EXERCISE: All lines below must be repeated exactly, with the pictures omitted.

GIVEN DATA:

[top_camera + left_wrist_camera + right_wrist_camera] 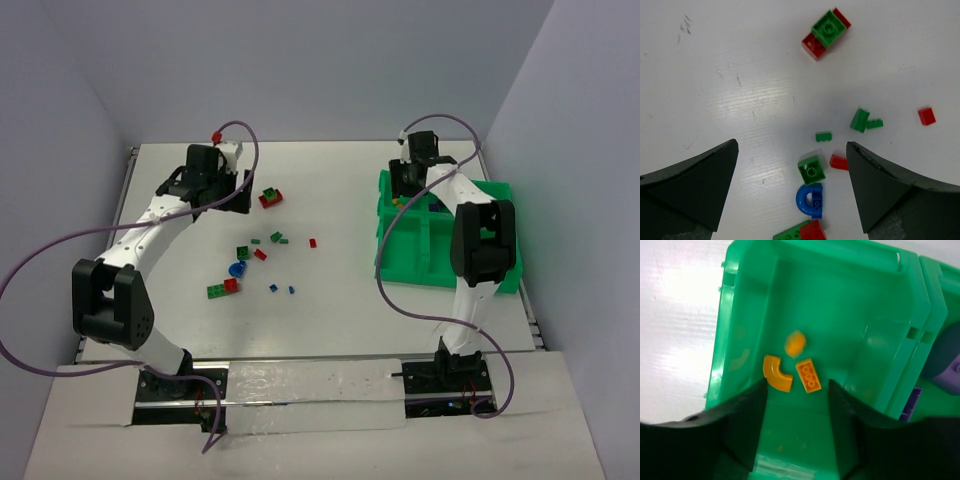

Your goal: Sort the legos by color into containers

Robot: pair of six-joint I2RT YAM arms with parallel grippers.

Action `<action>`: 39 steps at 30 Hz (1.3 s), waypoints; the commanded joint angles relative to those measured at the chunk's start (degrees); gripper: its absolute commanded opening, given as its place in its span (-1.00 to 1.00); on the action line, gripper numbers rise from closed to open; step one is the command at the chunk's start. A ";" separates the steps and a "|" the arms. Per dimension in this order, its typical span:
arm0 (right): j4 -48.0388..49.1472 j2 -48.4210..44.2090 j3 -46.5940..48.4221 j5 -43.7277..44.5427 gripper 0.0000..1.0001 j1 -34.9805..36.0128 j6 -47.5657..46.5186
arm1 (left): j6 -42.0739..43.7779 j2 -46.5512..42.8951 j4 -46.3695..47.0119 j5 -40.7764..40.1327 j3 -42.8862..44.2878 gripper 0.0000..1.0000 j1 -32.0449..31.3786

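Holding orange legos (809, 375), green tray compartment (840, 305)

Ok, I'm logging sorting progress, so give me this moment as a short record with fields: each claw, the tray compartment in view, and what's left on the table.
left claw: open, empty, above the loose bricks on the table
right claw: open, empty, over a compartment of the tray
compartment contents: curved orange piece, flat orange brick, blurred orange piece
unsorted: red, green and blue bricks, including a green-on-red stack and a blue arch
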 commanded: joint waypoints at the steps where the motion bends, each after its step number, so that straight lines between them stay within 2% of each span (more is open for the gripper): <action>1: -0.21 -1.02 2.44 -0.57 0.28 -0.20 0.47 | 6.84 -0.60 -0.83 6.20 -2.98 0.98 0.17; 3: -0.38 -1.29 2.26 -0.75 0.47 -0.20 0.64 | 8.65 -1.12 -0.66 7.43 -4.64 0.98 0.25; 4: -0.39 -1.64 2.17 -0.84 0.47 -0.20 0.65 | 8.73 -1.30 -0.75 8.41 -5.25 0.98 0.26; 8: -1.46 -3.56 2.43 -2.01 0.83 -0.29 1.11 | 14.45 -3.00 -0.79 13.96 -8.72 0.99 0.26; 9: -1.59 -4.31 2.44 -2.50 0.97 -0.29 1.24 | 15.51 -3.19 -0.60 14.21 -9.65 0.98 0.26; 10: -1.98 -4.94 2.58 -2.88 1.00 -0.29 1.33 | 16.42 -3.30 -0.50 14.62 -10.32 0.98 0.26; 19: -4.16 -11.87 2.14 -9.70 0.99 -0.23 2.14 | 29.65 -2.08 -1.42 20.40 -14.52 0.81 0.26; 30: -5.96 -14.33 0.85 -13.16 1.00 -0.03 2.40 | 34.92 1.35 1.65 22.54 -15.86 0.70 0.26; 39: -6.97 -15.25 0.66 -14.05 1.00 0.15 2.40 | 38.46 7.03 1.99 22.60 -14.19 0.50 0.34</action>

WRITTEN SOLUTION:
[top_camera + left_wrist_camera + right_wrist_camera] 

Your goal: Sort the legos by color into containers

Robot: pair of six-joint I2RT YAM arms with parallel grippers.

Action `<action>`: 39 steps at 30 Hz (1.3 s), waypoints; the commanded joint angles relative to those measured at the chunk's start (degrees); gripper: its absolute commanded opening, given as its place in its span (-1.00 to 1.00); on the action line, gripper numbers rise from closed to open; step one is the command at the chunk's start. A ";" separates the steps and a "|" the arms. Per dimension in this order, its typical span:
arm0 (right): j4 -48.0388..49.1472 j2 -48.4210..44.2090 j3 -46.5940..48.4221 j5 -43.7277..44.5427 gripper 0.0000..1.0001 j1 -34.9805..36.0128 j6 -47.5657..46.5186
arm1 (left): j6 -42.0739..43.7779 j2 -46.5512..42.8951 j4 -46.3695..47.0119 j5 -40.7764..40.1327 j3 -42.8862..44.2878 gripper 0.0000..1.0000 j1 -32.0449..31.3786

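Holding orange legos (809, 375), green tray compartment (840, 305)

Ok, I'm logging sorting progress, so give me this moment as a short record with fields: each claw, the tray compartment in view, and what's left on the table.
left claw: open, empty, above the loose bricks on the table
right claw: open, empty, over a compartment of the tray
compartment contents: curved orange piece, flat orange brick, blurred orange piece
unsorted: red, green and blue bricks, including a green-on-red stack and a blue arch
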 commanded: joint waypoints at the steps where the motion bends, each after its step number, so that straight lines between them stay within 2% of each span (more is open for the gripper): <action>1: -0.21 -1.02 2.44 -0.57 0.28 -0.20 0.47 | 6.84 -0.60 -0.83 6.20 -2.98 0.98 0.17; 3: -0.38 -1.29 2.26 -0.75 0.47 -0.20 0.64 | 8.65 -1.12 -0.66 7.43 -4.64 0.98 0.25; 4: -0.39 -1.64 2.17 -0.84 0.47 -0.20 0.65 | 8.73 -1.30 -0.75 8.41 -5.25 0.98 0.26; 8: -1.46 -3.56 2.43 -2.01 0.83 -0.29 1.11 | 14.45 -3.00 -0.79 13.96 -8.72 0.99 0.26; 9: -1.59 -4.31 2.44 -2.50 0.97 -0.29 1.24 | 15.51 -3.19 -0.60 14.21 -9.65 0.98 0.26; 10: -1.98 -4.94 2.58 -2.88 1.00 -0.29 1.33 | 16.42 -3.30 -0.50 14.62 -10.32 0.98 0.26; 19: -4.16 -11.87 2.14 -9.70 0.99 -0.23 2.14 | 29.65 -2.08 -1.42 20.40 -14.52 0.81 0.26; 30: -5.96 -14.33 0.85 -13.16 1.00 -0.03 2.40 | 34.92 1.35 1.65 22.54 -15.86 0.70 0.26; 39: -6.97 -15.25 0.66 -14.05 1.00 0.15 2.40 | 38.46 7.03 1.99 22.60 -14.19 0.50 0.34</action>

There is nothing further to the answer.